▶ _YOUR GOAL_:
Could you copy out every line of the data where the word "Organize" occurs?

________________________

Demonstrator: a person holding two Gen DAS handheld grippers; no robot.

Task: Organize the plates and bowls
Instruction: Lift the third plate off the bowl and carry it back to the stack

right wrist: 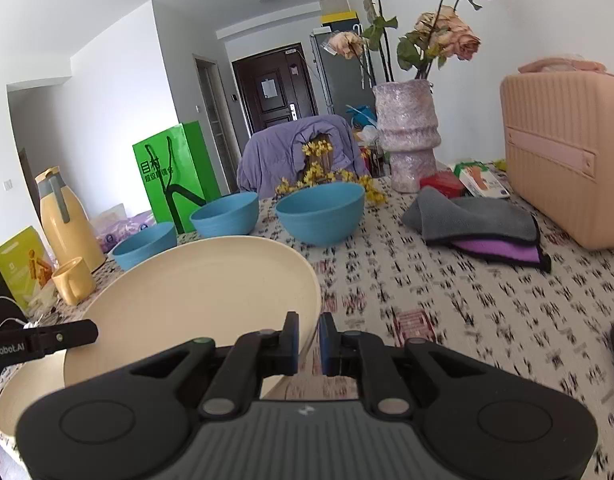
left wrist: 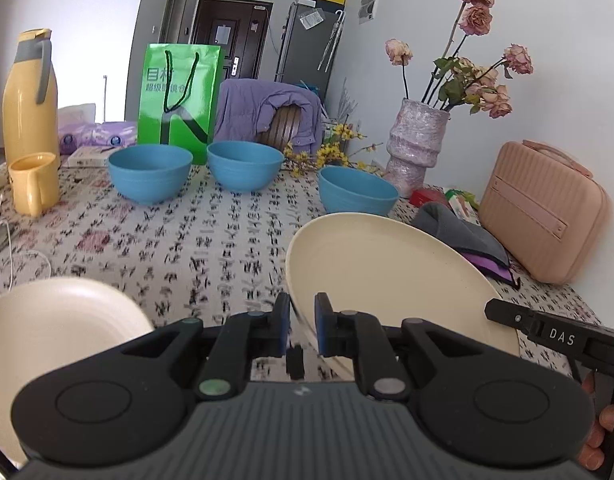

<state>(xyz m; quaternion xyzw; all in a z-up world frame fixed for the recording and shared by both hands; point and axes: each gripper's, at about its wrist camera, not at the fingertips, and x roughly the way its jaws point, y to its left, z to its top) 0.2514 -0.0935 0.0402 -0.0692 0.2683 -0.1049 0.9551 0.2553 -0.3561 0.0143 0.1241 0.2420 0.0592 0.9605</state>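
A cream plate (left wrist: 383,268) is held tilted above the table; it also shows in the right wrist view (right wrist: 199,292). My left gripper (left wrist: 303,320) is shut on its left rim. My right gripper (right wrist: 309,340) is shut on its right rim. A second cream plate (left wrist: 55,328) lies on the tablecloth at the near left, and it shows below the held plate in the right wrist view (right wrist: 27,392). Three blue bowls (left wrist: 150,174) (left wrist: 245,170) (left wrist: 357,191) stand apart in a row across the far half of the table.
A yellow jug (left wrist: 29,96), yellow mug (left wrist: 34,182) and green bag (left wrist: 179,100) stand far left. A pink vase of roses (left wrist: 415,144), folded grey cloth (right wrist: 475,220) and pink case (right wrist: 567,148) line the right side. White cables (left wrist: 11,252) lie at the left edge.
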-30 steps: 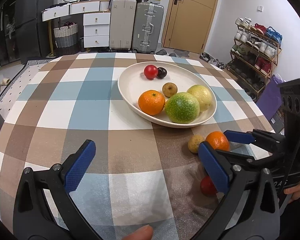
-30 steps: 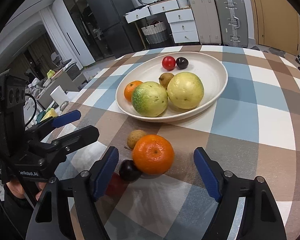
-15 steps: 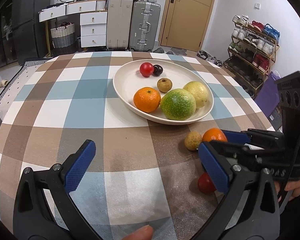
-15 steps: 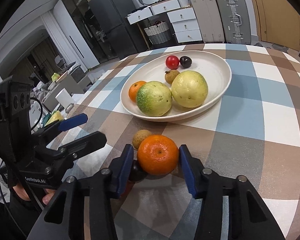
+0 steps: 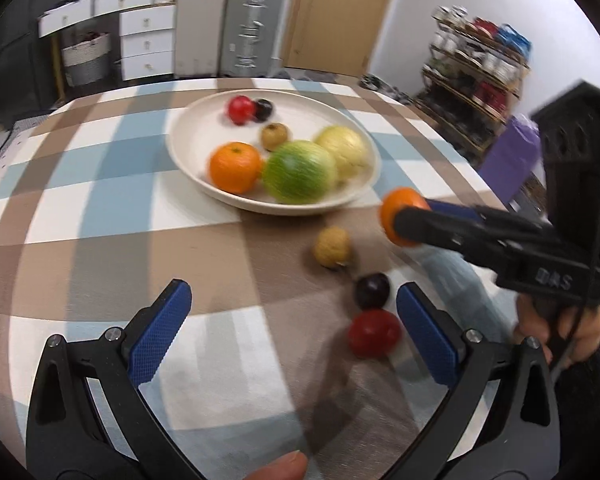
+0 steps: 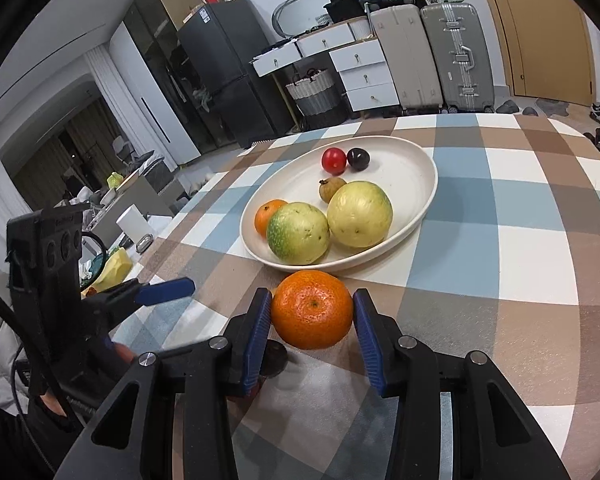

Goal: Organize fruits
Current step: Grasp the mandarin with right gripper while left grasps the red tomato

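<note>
My right gripper [image 6: 312,334] is shut on an orange [image 6: 312,309] and holds it above the checked cloth, just short of the white plate [image 6: 416,160]; it also shows in the left wrist view [image 5: 400,220]. The plate holds an orange [image 5: 235,167], a green fruit [image 5: 300,178], a yellow fruit [image 5: 344,147], a small brown fruit [image 5: 275,136], a red fruit [image 5: 240,109] and a dark plum [image 5: 264,109]. A tan fruit [image 5: 332,247], a dark plum [image 5: 373,290] and a red fruit [image 5: 374,333] lie on the cloth. My left gripper [image 5: 296,336] is open and empty, low over the cloth.
The round table [image 6: 540,220] has a brown, blue and white checked cloth. Suitcases [image 6: 456,56] and white drawers [image 6: 364,76] stand beyond its far edge. A shoe rack [image 5: 480,68] stands to the right. A side table with clutter [image 6: 120,216] stands to the left.
My right gripper closed on the orange and lifted it off the cloth toward the plate. The dark plum that lay behind it now shows. My left gripper shifted closer over the table.
</note>
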The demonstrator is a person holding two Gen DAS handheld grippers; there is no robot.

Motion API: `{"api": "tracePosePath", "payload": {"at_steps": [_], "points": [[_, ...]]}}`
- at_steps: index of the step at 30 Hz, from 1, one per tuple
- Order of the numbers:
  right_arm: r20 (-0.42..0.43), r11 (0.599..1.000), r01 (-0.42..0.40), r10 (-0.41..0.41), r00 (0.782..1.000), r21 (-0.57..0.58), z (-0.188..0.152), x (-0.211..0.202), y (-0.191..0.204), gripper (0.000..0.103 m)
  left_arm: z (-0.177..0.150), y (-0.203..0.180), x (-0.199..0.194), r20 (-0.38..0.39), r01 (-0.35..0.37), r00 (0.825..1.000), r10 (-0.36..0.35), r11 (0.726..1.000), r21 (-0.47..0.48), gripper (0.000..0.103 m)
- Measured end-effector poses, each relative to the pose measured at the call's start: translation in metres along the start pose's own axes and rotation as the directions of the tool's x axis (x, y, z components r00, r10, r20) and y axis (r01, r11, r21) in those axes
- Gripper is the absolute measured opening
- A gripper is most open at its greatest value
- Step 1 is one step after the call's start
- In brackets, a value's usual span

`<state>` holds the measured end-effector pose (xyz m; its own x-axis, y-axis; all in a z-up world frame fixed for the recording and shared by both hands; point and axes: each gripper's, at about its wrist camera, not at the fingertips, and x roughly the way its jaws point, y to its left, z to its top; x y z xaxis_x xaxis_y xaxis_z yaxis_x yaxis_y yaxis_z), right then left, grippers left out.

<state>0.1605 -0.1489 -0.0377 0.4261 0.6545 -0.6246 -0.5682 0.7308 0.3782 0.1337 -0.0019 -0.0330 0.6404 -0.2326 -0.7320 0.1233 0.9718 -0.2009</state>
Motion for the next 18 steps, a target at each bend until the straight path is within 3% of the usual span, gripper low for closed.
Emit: {"api": "tracePosePath", "payload": {"at_steps": [4,8,13,18], "points": [[-0.012,1.0,0.009,-0.009,1.0,0.003,0.0,0.002,-0.003,0.043,-0.005,-0.015,0.003,-0.012,-0.027,1.0,0.027,0.998,0.064,0.102],[-0.016,1.0,0.014,-0.014,1.0,-0.002,-0.001,0.003,-0.003,0.043,-0.008,-0.019,0.005,-0.041,0.004,0.999,0.0,0.996,0.084,0.102],[-0.013,1.0,0.02,-0.02,1.0,-0.006,-0.001,0.002,-0.003,0.043,-0.012,-0.026,0.009,-0.073,0.024,0.997,-0.015,0.992,0.123,0.081],[-0.009,1.0,0.021,-0.021,1.0,-0.007,-0.002,0.001,-0.002,0.043,-0.016,-0.035,0.009,-0.093,0.086,0.993,-0.072,0.982,0.166,0.069]]}}
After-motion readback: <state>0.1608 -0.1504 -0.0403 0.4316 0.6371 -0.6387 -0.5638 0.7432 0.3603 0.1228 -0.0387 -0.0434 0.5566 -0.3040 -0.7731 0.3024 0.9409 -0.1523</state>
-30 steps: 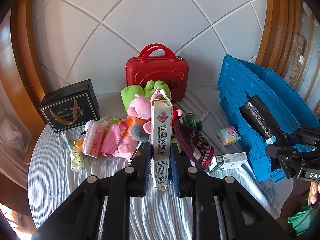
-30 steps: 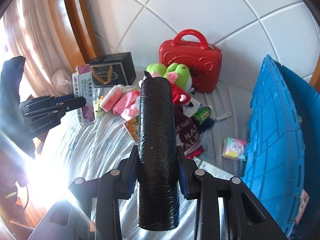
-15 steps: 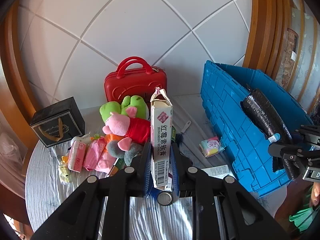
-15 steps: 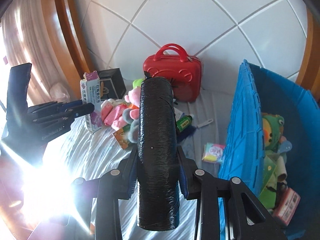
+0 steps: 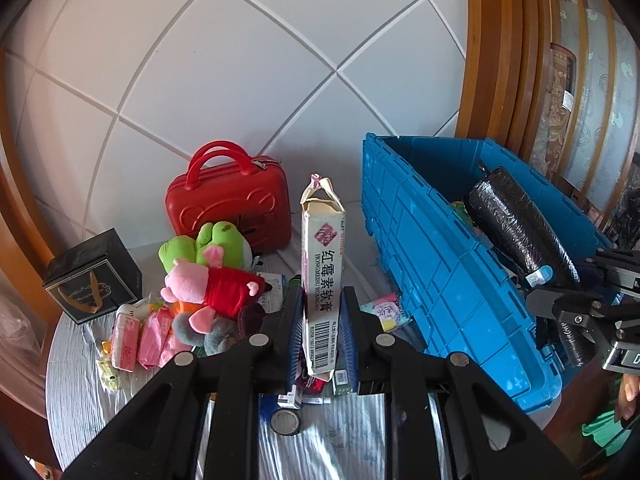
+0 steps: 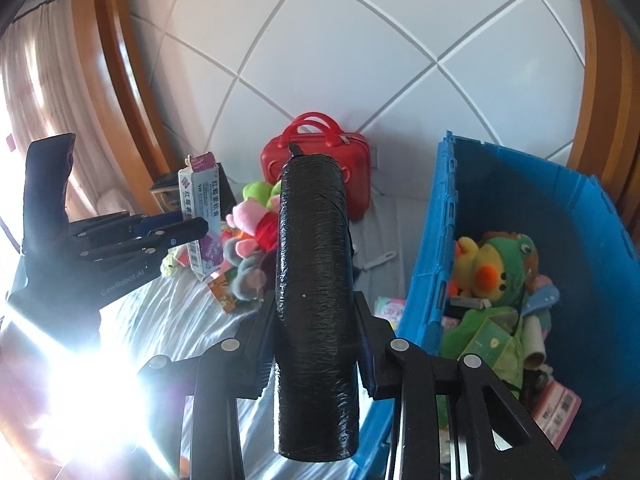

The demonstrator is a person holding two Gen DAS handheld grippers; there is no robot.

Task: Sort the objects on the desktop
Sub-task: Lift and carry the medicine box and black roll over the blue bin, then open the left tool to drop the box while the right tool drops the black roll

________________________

▶ _RESULT FOR THIS TASK_:
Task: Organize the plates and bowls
Goal: Organize fruits

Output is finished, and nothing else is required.